In fact, after L clock cycles, P MADD results are produced; the remaining (m – P) MADD results are produced in the following (m – P)/P cycles, as P new results are produced at every cycle.

Once generated the N = LP sij values, they must be summed together to obtain the final scalar product.

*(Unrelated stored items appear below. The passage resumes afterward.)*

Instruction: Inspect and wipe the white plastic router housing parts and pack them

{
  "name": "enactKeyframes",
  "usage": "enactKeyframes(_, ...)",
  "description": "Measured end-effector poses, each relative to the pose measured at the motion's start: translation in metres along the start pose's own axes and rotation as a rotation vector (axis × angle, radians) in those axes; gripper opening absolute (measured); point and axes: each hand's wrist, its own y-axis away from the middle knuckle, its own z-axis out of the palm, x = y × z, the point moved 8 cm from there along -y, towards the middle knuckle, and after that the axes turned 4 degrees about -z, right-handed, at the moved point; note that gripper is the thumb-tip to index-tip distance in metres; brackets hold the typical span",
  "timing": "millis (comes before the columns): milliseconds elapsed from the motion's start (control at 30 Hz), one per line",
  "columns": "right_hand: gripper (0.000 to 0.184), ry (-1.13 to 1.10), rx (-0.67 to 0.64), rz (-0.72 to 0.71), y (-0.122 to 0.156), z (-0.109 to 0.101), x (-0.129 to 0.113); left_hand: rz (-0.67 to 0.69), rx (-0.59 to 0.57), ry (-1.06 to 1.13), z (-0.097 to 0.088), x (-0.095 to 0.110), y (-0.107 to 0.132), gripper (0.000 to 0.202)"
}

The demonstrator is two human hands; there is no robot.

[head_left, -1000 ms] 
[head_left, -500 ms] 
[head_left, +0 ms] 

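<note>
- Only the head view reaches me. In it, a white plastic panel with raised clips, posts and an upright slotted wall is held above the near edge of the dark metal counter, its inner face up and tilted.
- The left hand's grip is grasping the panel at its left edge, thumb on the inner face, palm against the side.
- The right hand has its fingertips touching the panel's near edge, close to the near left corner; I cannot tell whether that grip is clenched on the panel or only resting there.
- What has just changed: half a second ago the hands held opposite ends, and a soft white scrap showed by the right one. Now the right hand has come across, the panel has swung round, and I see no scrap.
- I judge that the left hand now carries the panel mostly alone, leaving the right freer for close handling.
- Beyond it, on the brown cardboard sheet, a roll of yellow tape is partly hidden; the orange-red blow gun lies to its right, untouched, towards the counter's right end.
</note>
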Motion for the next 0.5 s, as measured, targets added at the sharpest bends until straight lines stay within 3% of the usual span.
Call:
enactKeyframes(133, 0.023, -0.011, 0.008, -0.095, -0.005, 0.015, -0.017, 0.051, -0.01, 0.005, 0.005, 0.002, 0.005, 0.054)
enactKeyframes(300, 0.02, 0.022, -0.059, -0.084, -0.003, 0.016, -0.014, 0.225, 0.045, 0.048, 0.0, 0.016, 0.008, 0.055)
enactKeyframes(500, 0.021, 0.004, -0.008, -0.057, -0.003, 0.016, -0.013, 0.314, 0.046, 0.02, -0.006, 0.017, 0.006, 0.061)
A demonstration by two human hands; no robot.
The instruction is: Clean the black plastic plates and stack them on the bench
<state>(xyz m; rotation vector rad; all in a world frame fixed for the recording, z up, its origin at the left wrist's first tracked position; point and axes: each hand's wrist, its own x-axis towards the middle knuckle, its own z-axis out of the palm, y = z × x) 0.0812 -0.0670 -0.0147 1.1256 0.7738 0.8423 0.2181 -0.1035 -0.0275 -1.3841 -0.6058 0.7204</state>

As already discussed, we can use N/2 adders to perform the sum of N numbers in \( [log_{2} (N)]L_{A} \) clock cycles. If we use PA < N adders, in each layer we can parallelize the sums among all the PA adders. It’s easy to verify that the number of cycles to compute the sum of N = LP numbers using PA pipelined adders is given by

$$ {\text{NCycles}}_{\text{sum}} \left( {{\text{P}}_{\text{A}} } \right) = \sum\nolimits_{{{\text{i}} = 1}}^{{\left\lceil {\log_{2} \left( {\text{N}} \right)} \right\rceil }} {\left( {\left\lceil {\frac{\text{N}}{{2^{\text{i}} }}\frac{1}{{{\text{P}}_{\text{A}} }}} \right\rceil + {\text{L}}_{\text{A}} } \right)} \approx \frac{\text{N}}{{{\text{P}}_{\text{A}} }} + \left\lceil {\log_{2} \left( {\text{N}} \right)} \right\rceil {\text{L}}_{\text{A}} . $$
(9)

The number of cycles NCyclesSP necessary to compute the scalar product of two vectors of size m using P pipelined MADD modules, with latency L, and PA pipelined adders, with latency LA, is given by

$$ {\text{NCycles}}_{\text{SP}} = {\text{N}}_{\text{comp}} + {\text{NCycles}}_{\text{sum}} \left( {{\text{P}}_{\text{A}} } \right). $$
(10)

From (8), (9) and (10) we get

$$ {\text{NCycles}}_{\text{SP}} \approx \frac{\text{m}}{\hbox{P}} + {\text{L}} + \frac{\text{LP}}{{{\hbox{P}}_{\text{A}} }} + \left\lceil {\log_{2} \left( {\text{LP}} \right)} \right\rceil {\text{L}}_{{\rm A}} . $$
(11)

From the previous expression, we can compute the sustained speed of the computation (expressed in operations/cycle) as

$$ {\text{SustainedSpeed}} = \frac{{2{\text{m}}}}{{\frac{\text{m}}{\hbox{P}} + {\text{L}} + \frac{\text{LP}}{{{\hbox{P}}_{{\rm A}} }} + \left\lceil {\log_{2} \left( {\text{LP}} \right)} \right\rceil {\text{L}}_{\text{A}} }} . $$
(12)

In previous equation L and LA are fixed by the technology (for instance, with the current version of QuickCompiler and for the ARRIA10 FPGA, L = 8 and LA = 3), m is fixed by the problem, P and PA are the parameters of the architecture that must be determined to maximize the sustained speed.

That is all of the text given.